### REQUIREMENT:
Return the listing word for word, as given.
****
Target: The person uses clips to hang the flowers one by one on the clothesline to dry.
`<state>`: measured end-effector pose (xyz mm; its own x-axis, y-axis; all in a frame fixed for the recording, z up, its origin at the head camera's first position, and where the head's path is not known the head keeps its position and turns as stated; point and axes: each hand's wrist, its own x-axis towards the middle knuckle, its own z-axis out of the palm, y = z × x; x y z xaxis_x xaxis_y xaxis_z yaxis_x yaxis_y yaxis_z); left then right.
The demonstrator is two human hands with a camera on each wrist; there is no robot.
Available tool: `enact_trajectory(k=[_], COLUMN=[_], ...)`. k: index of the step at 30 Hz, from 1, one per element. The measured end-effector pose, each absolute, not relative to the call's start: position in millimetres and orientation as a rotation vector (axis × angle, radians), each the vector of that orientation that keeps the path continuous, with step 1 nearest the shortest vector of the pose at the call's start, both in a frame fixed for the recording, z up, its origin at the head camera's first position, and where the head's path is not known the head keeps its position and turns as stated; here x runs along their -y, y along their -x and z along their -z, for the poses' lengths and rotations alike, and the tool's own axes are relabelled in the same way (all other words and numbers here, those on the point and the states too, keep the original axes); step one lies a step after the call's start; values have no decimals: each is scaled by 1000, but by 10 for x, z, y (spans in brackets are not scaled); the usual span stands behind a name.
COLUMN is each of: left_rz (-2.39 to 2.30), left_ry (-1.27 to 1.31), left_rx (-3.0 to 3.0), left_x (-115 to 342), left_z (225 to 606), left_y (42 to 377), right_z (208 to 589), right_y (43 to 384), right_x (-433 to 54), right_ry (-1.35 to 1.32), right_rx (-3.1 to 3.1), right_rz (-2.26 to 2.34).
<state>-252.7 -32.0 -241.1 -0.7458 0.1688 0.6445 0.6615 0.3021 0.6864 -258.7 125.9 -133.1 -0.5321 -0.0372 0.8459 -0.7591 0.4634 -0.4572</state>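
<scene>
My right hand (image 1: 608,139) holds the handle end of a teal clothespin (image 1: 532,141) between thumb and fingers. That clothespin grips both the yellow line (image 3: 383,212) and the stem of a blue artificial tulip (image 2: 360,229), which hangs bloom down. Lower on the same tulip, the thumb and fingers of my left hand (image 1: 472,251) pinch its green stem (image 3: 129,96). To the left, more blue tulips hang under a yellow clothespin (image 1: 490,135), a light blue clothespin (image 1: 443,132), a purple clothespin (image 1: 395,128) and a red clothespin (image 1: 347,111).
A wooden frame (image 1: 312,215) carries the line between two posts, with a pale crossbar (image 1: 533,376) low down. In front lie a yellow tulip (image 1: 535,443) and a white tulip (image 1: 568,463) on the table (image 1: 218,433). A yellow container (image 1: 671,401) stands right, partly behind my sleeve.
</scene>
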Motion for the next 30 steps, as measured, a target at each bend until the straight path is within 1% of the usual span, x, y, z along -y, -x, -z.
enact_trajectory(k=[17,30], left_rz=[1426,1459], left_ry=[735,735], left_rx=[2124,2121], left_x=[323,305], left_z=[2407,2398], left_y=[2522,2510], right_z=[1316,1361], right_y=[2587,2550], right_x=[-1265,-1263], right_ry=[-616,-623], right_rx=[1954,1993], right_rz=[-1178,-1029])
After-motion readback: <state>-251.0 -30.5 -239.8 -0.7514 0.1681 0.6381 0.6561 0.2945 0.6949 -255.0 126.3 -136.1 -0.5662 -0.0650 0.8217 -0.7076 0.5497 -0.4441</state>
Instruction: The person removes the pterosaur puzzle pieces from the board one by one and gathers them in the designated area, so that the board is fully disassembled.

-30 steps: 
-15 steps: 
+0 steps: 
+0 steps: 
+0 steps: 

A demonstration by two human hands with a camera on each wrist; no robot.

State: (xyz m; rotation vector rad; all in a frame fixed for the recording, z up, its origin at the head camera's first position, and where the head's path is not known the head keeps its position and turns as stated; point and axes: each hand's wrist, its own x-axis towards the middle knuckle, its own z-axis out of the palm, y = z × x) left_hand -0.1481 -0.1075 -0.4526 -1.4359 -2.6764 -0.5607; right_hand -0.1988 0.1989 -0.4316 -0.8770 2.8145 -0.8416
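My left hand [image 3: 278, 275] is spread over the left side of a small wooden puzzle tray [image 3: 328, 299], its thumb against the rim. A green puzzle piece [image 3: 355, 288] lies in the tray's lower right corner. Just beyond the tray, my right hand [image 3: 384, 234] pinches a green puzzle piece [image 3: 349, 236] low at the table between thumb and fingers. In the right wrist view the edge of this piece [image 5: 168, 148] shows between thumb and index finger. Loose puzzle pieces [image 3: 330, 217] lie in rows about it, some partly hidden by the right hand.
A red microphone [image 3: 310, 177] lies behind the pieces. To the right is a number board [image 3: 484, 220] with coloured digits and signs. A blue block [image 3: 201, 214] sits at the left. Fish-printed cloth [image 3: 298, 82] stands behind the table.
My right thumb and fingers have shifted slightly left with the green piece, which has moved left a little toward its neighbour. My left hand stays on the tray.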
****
### RESPONSE TO THE EXERCISE:
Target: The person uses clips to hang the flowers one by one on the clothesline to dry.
`<state>`: measured end-effector pose (xyz mm; its own x-axis, y-axis; all in a frame fixed for the recording, z up, its origin at the head camera's first position, and where the head's path is not known the head keeps its position and turns as stated; point and axes: each hand's wrist, its own x-axis towards the middle knuckle, its own z-axis out of the palm, y = z × x; x y z xaxis_x xaxis_y xaxis_z yaxis_x yaxis_y yaxis_z); left then right.
The demonstrator is two human hands with a camera on each wrist; there is no robot.
Available tool: `enact_trajectory(k=[_], COLUMN=[_], ...)`. k: index of the step at 30 Hz, from 1, one per element. The measured end-effector pose, each absolute, not relative to the call's start: position in millimetres and orientation as a rotation vector (axis × angle, radians), each the vector of that orientation that keeps the path continuous, with step 1 nearest the shortest vector of the pose at the call's start, both in a frame fixed for the recording, z up, its origin at the head camera's first position, and where the head's path is not known the head keeps its position and turns as stated; here x runs along their -y, y along their -x and z along their -z, for the poses' lengths and rotations alike, and the tool's own axes are relabelled in the same way (all other words and numbers here, those on the point and the states too, keep the original axes); step one lies a step after the call's start; values have no decimals: each is scaled by 1000, but by 10 for x, z, y (spans in brackets are not scaled); the usual span stands behind a name.
COLUMN is each of: left_rz (-2.39 to 2.30), left_ry (-1.27 to 1.31), left_rx (-3.0 to 3.0), left_x (-115 to 342), left_z (225 to 606), left_y (42 to 377), right_z (208 to 589), right_y (43 to 384), right_x (-433 to 54), right_ry (-1.35 to 1.32), right_rx (-3.1 to 3.1), right_rz (-2.26 to 2.34).
<state>-252.7 -32.0 -241.1 -0.7458 0.1688 0.6445 0.6615 0.3021 0.6864 -258.7 125.9 -133.1 -0.5321 -0.0372 0.8459 -0.7591 0.4634 -0.4572</state>
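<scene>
My right hand (image 1: 608,139) holds the handle end of a teal clothespin (image 1: 532,141) between thumb and fingers. That clothespin grips both the yellow line (image 3: 383,212) and the stem of a blue artificial tulip (image 2: 360,229), which hangs bloom down. Lower on the same tulip, the thumb and fingers of my left hand (image 1: 472,251) pinch its green stem (image 3: 129,96). To the left, more blue tulips hang under a yellow clothespin (image 1: 490,135), a light blue clothespin (image 1: 443,132), a purple clothespin (image 1: 395,128) and a red clothespin (image 1: 347,111).
A wooden frame (image 1: 312,215) carries the line between two posts, with a pale crossbar (image 1: 533,376) low down. In front lie a yellow tulip (image 1: 535,443) and a white tulip (image 1: 568,463) on the table (image 1: 218,433). A yellow container (image 1: 671,401) stands right, partly behind my sleeve.
</scene>
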Motion for the next 30 steps, as measured, a target at each bend until the straight path is within 1% of the usual span, x, y, z along -y, -x, -z.
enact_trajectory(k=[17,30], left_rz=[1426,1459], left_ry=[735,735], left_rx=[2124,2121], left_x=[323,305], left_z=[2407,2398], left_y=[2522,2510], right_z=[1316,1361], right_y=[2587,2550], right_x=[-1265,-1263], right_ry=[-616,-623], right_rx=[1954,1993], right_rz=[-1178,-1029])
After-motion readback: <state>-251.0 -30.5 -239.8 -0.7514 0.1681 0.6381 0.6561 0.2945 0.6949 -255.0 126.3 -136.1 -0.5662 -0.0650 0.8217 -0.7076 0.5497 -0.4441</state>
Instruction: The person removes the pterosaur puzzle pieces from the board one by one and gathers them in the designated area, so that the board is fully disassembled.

-30 steps: 
-15 steps: 
+0 steps: 
+0 steps: 
+0 steps: 

A demonstration by two human hands with a camera on each wrist; no robot.

State: (xyz m; rotation vector rad; all in a frame fixed for the recording, z up, its origin at the head camera's first position, and where the head's path is not known the head keeps its position and turns as stated; point and axes: each hand's wrist, its own x-axis towards the middle knuckle, its own z-axis out of the palm, y = z × x) left_hand -0.1481 -0.1075 -0.4526 -1.4359 -2.6764 -0.5607; right_hand -0.1988 0.1989 -0.4316 -0.8770 2.8145 -0.8416
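My left hand [image 3: 278, 275] is spread over the left side of a small wooden puzzle tray [image 3: 328, 299], its thumb against the rim. A green puzzle piece [image 3: 355, 288] lies in the tray's lower right corner. Just beyond the tray, my right hand [image 3: 384, 234] pinches a green puzzle piece [image 3: 349, 236] low at the table between thumb and fingers. In the right wrist view the edge of this piece [image 5: 168, 148] shows between thumb and index finger. Loose puzzle pieces [image 3: 330, 217] lie in rows about it, some partly hidden by the right hand.
A red microphone [image 3: 310, 177] lies behind the pieces. To the right is a number board [image 3: 484, 220] with coloured digits and signs. A blue block [image 3: 201, 214] sits at the left. Fish-printed cloth [image 3: 298, 82] stands behind the table.
My right thumb and fingers have shifted slightly left with the green piece, which has moved left a little toward its neighbour. My left hand stays on the tray.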

None of the exercise remains to be done.